Given records —
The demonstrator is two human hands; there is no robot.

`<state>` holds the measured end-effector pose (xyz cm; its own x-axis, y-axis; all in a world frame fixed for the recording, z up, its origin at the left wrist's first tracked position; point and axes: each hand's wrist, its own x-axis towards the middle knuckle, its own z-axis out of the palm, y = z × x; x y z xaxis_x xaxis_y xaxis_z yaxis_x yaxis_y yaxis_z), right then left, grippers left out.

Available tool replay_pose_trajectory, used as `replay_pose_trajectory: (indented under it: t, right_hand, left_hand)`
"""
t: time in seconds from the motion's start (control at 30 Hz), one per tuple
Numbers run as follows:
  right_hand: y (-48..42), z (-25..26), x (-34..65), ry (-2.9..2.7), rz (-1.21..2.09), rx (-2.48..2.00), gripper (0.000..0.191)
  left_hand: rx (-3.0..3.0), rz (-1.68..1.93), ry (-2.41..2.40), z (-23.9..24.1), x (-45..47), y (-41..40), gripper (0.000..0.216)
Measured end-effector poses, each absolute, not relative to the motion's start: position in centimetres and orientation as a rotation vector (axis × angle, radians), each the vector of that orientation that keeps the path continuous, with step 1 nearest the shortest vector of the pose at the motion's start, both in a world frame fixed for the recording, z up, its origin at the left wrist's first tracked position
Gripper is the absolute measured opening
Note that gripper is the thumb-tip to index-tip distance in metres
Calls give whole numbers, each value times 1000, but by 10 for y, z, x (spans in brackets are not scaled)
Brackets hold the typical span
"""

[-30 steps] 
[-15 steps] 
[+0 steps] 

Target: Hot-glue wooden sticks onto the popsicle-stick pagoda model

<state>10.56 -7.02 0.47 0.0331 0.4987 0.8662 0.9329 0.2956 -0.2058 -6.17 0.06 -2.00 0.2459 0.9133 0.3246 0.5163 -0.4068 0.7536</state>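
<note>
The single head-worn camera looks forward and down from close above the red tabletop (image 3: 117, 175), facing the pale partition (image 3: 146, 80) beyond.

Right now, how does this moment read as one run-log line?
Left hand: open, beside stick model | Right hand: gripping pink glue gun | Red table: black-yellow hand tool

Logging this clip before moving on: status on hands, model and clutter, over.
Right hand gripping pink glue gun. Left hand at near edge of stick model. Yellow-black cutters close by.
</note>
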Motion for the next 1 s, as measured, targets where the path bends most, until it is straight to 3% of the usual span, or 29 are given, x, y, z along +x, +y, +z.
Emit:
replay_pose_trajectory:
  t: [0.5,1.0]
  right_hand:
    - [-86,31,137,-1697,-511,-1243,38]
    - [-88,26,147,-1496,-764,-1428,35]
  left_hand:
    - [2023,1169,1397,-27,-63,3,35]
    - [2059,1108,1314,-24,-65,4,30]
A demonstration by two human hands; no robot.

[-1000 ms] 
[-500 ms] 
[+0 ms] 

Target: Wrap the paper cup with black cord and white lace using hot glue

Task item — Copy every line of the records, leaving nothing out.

Answer below —
The demonstrator is two human hands; there is no robot.

`<state>` holds the measured end-effector pose (xyz cm; its own x-axis, y-axis; all in a world frame fixed for the recording, z up, its origin at the left wrist's first tracked position; point and axes: each hand's wrist, its own x-axis towards the middle knuckle, its own z-axis out of the palm, y = z × x; x y z xaxis_x xaxis_y xaxis_z yaxis_x yaxis_y yaxis_z), right then left, grippers left out.

Available tool replay_pose_trajectory, used as `replay_pose_trajectory: (indented under it: t, right_hand, left_hand)`
"""
t: time in seconds from the motion's start (control at 30 Hz), one per tuple
Numbers run as follows:
  right_hand: y (-48..42), z (-25..26), x (-34..65), ry (-2.9..2.7), rz (-1.21..2.09), rx (-2.48..2.00), gripper (0.000..0.191)
  left_hand: rx (-3.0..3.0), rz (-1.68..1.93), ry (-2.41..2.40), z (-23.9..24.1), x (-45..47), y (-41..40), gripper (0.000..0.216)
Measured end-effector poses, each absolute, not relative to the motion's start: position in centimetres and orientation as a rotation vector (axis × angle, radians), each the vector of that orientation that keeps the path continuous, with step 1 nearest the shortest vector of the pose at the motion's start, both in a world frame fixed for the recording, z up, its origin at the left wrist's first tracked position
Gripper is the absolute measured opening
Note that gripper is the thumb-tip to index-tip distance in metres
Calls give whole numbers, each value times 1000, but by 10 for y, z, x (spans in brackets are not scaled)
Brackets hold the typical span
"""

[-30 steps] 
[-15 steps] 
[+0 steps] 

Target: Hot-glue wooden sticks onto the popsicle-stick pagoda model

<state>10.56 -7.02 0.47 0.0331 0.4987 0.8662 0.9329 0.2956 -0.2058 -6.17 0.06 -2.00 0.2459 0.9133 0.3246 0.5163 -0.4068 0.7536</state>
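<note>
The single head-worn camera looks forward and down from close above the red tabletop (image 3: 117, 175), facing the pale partition (image 3: 146, 80) beyond.

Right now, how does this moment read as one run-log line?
Left hand: open, beside stick model | Right hand: gripping pink glue gun | Red table: black-yellow hand tool

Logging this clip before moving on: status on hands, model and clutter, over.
Right hand gripping pink glue gun. Left hand at near edge of stick model. Yellow-black cutters close by.
</note>
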Motion for the next 1 s, as measured, targets where the path bends most, until it is straight to 3% of the usual span, or 29 are given, x, y, z along +x, +y, +z.
Emit:
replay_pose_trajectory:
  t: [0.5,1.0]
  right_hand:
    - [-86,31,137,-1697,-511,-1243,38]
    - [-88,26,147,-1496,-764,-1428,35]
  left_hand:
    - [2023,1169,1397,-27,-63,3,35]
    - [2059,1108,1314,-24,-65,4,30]
A demonstration by two human hands; no robot.

[-1000 ms] 
[-500 ms] 
[+0 ms] 

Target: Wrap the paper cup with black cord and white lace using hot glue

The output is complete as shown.